過保護より過干渉がよくない?

「過保護」と似たような言葉に「過干渉」があります。過干渉になり過ぎると子どもに影響があるといわれますが、何が問題なのでしょうか。
「過保護」との意味の違いや、子どもに現れやすい特徴も見ていきましょう。
「過保護」と「過干渉」の違い
「過干渉」は、子どもの行動・言動を親が管理しようとする状態です。
子どもが嫌がっていても親の意見を押し付け「自分の思い通りに育ってほしい」という気持ちが強いのです。
子どもが自立しようとしていても「あれはいけない」「これもいけない」と選択肢を狭め、子どもの意思を無視した状態を指します。
明らかに悪いことや間違ったことの場合は指導も必要ですが、子どもの考えを完全に否定するのもよくないことといえるでしょう。
過干渉で育った子どもの特徴
親の意見と子どもの希望が食い違っていると、「過干渉」は子どもに悪い影響を与える場合があります。
子どもは「自分の意見がすべて否定され、親の希望通りにしか動けない」と判断すると、ストレスがたまってしまうのです。
また、子どもは自分の意見が通らない場合、諦めてやる気がなくなってしまったり、嫌がって反発ししたりして、反抗することもあるでしょう。
仮に、子ども側が特に問題と感じていなくても、親のいうことに従うだけでは自主性が生まれません。
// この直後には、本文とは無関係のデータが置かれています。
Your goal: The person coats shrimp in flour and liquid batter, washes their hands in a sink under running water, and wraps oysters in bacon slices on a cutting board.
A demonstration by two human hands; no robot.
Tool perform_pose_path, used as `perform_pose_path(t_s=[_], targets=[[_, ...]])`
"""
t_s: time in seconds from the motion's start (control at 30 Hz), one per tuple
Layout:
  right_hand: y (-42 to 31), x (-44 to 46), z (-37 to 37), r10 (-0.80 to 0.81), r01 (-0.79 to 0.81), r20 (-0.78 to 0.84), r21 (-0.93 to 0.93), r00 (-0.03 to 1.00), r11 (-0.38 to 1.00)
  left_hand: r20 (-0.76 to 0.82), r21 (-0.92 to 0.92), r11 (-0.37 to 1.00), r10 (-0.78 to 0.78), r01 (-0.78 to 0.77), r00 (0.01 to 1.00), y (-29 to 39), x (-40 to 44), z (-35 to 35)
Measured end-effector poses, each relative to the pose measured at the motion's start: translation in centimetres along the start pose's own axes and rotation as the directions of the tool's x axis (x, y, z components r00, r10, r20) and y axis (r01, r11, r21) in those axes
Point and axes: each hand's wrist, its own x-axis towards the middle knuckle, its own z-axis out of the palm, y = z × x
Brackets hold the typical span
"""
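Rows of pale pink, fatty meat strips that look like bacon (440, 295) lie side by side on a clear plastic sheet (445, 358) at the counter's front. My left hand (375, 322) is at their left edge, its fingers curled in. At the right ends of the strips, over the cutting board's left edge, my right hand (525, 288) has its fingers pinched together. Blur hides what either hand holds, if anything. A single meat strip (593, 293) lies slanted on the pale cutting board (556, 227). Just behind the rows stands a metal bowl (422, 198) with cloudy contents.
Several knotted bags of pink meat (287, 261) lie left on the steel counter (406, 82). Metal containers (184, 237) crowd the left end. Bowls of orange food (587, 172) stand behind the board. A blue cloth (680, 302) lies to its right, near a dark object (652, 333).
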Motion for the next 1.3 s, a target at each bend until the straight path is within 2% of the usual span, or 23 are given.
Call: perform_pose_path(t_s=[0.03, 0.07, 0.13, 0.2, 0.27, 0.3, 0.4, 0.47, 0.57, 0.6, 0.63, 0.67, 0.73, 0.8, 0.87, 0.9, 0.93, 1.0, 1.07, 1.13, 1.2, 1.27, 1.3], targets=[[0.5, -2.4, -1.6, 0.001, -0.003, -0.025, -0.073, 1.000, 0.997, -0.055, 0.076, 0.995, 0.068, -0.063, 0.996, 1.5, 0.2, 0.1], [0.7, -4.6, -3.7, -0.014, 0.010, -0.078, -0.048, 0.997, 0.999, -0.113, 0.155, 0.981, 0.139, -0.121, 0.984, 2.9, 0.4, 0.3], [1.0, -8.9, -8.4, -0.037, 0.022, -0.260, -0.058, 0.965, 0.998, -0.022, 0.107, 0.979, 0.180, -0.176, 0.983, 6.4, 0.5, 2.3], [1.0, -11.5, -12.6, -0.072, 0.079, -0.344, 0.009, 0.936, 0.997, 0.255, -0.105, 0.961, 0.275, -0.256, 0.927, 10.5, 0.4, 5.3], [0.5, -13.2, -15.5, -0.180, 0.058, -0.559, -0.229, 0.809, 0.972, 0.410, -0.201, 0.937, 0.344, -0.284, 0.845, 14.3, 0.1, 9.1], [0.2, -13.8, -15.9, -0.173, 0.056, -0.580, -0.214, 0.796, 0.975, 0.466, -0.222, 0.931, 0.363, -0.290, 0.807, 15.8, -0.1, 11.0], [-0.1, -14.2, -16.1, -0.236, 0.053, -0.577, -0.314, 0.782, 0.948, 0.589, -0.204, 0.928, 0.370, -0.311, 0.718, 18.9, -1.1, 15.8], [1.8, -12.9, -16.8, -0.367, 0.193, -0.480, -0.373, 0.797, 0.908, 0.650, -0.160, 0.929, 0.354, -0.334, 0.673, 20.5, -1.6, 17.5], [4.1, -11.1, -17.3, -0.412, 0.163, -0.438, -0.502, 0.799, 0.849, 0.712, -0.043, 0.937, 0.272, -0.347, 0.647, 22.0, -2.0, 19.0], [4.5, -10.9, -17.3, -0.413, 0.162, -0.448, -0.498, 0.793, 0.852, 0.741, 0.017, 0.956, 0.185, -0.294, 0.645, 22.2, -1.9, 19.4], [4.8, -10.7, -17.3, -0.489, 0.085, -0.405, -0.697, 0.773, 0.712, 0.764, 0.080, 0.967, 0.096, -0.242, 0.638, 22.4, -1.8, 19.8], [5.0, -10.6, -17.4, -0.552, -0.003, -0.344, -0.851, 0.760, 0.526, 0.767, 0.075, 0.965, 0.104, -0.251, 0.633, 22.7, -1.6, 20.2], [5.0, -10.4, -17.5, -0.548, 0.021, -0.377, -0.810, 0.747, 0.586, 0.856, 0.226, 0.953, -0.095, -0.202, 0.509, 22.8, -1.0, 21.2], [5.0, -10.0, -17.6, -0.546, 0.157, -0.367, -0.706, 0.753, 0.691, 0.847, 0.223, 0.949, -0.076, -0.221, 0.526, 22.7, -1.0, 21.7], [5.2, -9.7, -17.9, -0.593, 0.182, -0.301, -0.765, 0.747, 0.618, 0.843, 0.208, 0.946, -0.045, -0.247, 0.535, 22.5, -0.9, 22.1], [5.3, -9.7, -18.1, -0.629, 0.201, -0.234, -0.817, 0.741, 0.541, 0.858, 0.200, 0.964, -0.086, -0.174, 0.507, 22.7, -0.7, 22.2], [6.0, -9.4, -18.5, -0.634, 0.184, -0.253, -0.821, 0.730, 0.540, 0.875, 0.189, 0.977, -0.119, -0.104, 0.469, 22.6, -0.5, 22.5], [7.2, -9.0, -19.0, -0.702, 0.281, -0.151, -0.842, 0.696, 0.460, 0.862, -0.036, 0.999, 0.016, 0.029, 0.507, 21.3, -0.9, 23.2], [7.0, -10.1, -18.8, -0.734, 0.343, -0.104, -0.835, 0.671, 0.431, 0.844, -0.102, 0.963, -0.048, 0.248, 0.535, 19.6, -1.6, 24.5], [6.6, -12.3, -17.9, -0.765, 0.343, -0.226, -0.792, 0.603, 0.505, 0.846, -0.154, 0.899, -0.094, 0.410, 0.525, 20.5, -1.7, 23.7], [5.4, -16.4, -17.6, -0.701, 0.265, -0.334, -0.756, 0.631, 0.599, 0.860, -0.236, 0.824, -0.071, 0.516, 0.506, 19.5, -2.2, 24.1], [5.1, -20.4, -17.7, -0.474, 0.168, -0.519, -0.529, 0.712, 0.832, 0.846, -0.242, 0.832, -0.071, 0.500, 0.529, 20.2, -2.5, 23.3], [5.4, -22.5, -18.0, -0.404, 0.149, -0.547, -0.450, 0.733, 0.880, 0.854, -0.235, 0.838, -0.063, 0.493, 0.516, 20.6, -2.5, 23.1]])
中には、自分の意見が分からなくなる子どももいるでしょう。
子どもと適度な距離感を保つために

子どもとちょうどよい距離感を保つことができると、お互いに心地よい関係でいられます。
子どもに対して「過保護になり過ぎているかもしれない」と感じるときは、少し距離を置くための行動を実践してみましょう。
子どもの失敗を受け入れよう
生きていく上で、失敗はつきものです。子どものうちは親が助けてあげられますが、独り立ちすると自分で何とかしなければなりません。
過保護になり過ぎるのを避けるには、「子どもが失敗することを心配し過ぎず、見守る」のもひとつの方法です。
危険な作業や失敗できない大切なイベントではなく、失敗しても問題ないときはすぐに口を出さずに待ってみましょう。
そうすれば何度か失敗しても、成功するまで続ける粘り強さを身に付けられます。どうすれば成功するのか、子ども自身が学ぶチャンスにもなるでしょう。
自分の気持ちと向き合ってみよう
子どもとの距離を考えるときに大切なのは、親である「自分の気持ち」です。
怒りっぽくなったり不安定になったりするのは、子どもとの距離感が合っていない可能性があります。
見ていてイライラしてしまうときこそ、少し距離をとって見守るようにしてみましょう。少し離れて心にゆとりを持たせるだけで、子どもの何気ない言葉に慌てる必要がなくなります。
親子の関係を良好に保つためにも、近づき過ぎず、遠過ぎずの距離を心がけましょう。
子育て四訓を実践してみよう
子育て四訓は、時期によってどの程度の距離を保つのがよいかを示したアドバイスです。参考にすると、子離れの時期も判断しやすくなるでしょう。
例えば、「乳児はしっかり肌を離すな」といわれるとおり、赤ちゃんのころは抱きしめて側にいることが大切です。
幼児期には「幼児は肌を離せ、手を離すな」といわれます。ずっと抱っこをしてかわいがるのではなく、子どもが自分で歩き出すのを隣で見守る時期です。
子どもが少し大きくなると、アドバイスの内容は「少年は手を離せ、目を離すな」に変わります。
自立し始めた子どもは、親から少し離れたがるでしょう。しかし、トラブルやSOSを見逃さないよう、目を離さずにいる必要があります。
大人になると、完全な自立の時期です。「青年は目を離せ、心を離すな」のアドバイス通り、子どもの行動は気にせず、心だけがつながっていればよいという気持ちを持ちましょう。